### TASK STATEMENT
From the very first line of the data to the line containing "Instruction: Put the", retype everything exactly, leaving the pictures behind.

### DATA EXCERPT
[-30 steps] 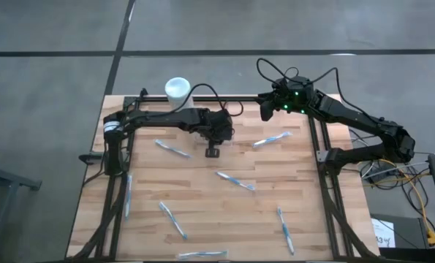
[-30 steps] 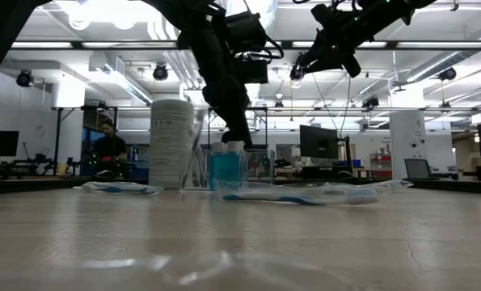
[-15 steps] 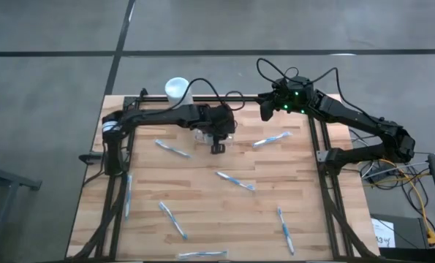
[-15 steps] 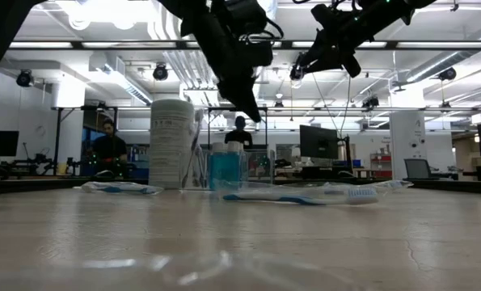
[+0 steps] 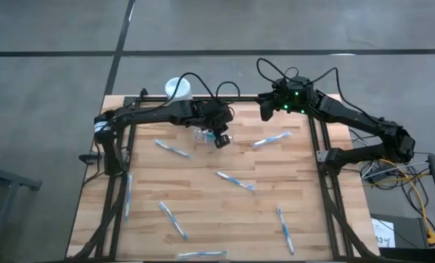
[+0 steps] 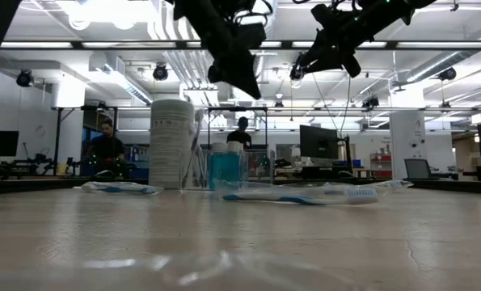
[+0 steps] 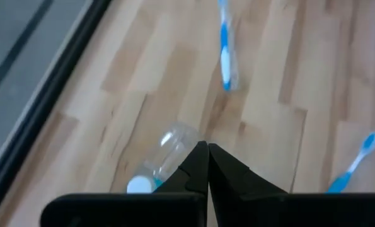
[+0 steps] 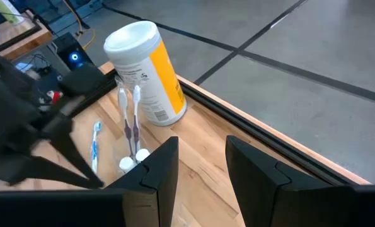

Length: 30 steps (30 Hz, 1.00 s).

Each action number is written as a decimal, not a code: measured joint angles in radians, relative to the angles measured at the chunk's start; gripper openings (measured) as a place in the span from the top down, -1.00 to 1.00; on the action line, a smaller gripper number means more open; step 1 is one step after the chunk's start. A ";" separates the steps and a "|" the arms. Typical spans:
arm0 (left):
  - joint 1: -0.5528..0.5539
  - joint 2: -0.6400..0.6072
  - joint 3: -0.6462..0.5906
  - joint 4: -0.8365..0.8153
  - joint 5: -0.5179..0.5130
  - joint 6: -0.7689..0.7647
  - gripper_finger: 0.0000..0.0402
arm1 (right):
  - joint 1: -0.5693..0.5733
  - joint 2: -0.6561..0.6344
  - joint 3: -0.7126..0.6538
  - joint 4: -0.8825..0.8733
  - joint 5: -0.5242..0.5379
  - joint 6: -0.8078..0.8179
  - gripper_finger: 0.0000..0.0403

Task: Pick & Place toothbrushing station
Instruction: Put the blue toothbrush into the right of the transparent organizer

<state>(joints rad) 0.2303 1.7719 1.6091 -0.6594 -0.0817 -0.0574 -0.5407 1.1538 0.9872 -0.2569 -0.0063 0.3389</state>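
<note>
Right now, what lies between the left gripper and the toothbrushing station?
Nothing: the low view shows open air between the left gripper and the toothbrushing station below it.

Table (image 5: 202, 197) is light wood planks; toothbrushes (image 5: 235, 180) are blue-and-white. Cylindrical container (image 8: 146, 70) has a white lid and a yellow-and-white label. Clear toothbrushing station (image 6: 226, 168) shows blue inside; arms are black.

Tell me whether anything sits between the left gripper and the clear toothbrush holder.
Nothing visible does. The left gripper hangs shut in the air just above and beside the clear holder, with only open space between them. The white cylinder stands behind the holder, and the nearest toothbrush lies off to the side.
</note>
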 joint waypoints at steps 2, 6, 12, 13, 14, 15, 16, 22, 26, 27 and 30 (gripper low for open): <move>-0.006 -0.023 -0.012 0.032 0.001 0.016 0.91 | 0.000 0.000 0.000 0.000 0.000 0.000 0.37; -0.019 -0.077 -0.071 0.134 0.001 0.047 0.71 | 0.000 0.000 0.000 0.000 0.000 0.000 0.37; -0.019 -0.224 -0.257 0.347 0.050 0.031 0.29 | 0.000 0.000 0.000 0.000 0.000 0.000 0.37; -0.018 -0.253 -0.293 0.381 0.056 0.029 0.21 | 0.000 0.000 0.000 0.000 0.000 0.000 0.37; -0.017 -0.283 -0.329 0.415 0.063 0.017 0.14 | 0.000 0.000 0.000 0.000 0.000 0.000 0.37; -0.017 -0.317 -0.364 0.447 0.064 0.000 0.08 | 0.000 0.000 0.000 0.000 0.000 0.000 0.37; -0.017 -0.348 -0.402 0.485 0.065 -0.021 0.02 | 0.000 0.000 0.000 0.000 0.000 0.000 0.37; -0.021 -0.534 -0.612 0.718 0.066 -0.051 -0.22 | 0.000 0.000 0.000 0.000 0.000 0.000 0.37; -0.021 -0.645 -0.732 0.802 0.064 -0.049 -0.23 | 0.000 0.000 0.000 0.000 0.000 0.000 0.37; -0.020 -0.674 -0.759 0.806 0.058 -0.042 -0.22 | 0.000 0.000 0.000 0.000 0.000 0.000 0.37; -0.016 -0.741 -0.841 0.804 0.031 -0.018 -0.23 | 0.000 0.000 0.000 0.000 0.000 0.000 0.37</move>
<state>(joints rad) 0.2142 1.0311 0.7686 0.1445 -0.0505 -0.0752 -0.5409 1.1538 0.9874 -0.2569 -0.0063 0.3389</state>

### ANSWER SPACE
[-30 steps] 
[-30 steps] 
[-15 steps] 
[-15 steps] 
[+0 steps] 
[+0 steps] 
[+0 steps] 
[+0 steps] 

Length: 30 steps (30 Hz, 1.00 s).

Each action number is written as a decimal, not a code: measured joint angles in radians, relative to the angles measured at the chunk's start; gripper openings (measured) as a place in the span from the top down, -1.00 to 1.00; on the action line, a smaller gripper number means more open; step 1 is one step after the chunk's start. A ";" separates the steps and a "|" the arms. Typical spans:
arm0 (left):
  - joint 1: -0.5528..0.5539
  - joint 2: -0.6400..0.6072
  - joint 3: -0.6462..0.5906
  - joint 4: -0.8365..0.8153
  - joint 5: -0.5179..0.5130
  - joint 6: -0.7689..0.7647
  - gripper_finger: 0.0000..0.0402
arm1 (right):
  - joint 1: -0.5693..0.5733
  - joint 2: -0.6561..0.6344
  - joint 3: -0.7126..0.6538
  - joint 4: -0.8825..0.8733
  - joint 5: -0.5242..0.5379
  - joint 6: -0.8078..0.8179
  - gripper_finger: 0.0000..0.0403

Task: Pick & Place toothbrushing station
Instruction: Put the blue toothbrush into the right of the transparent organizer

No part of the exercise remains unanswered.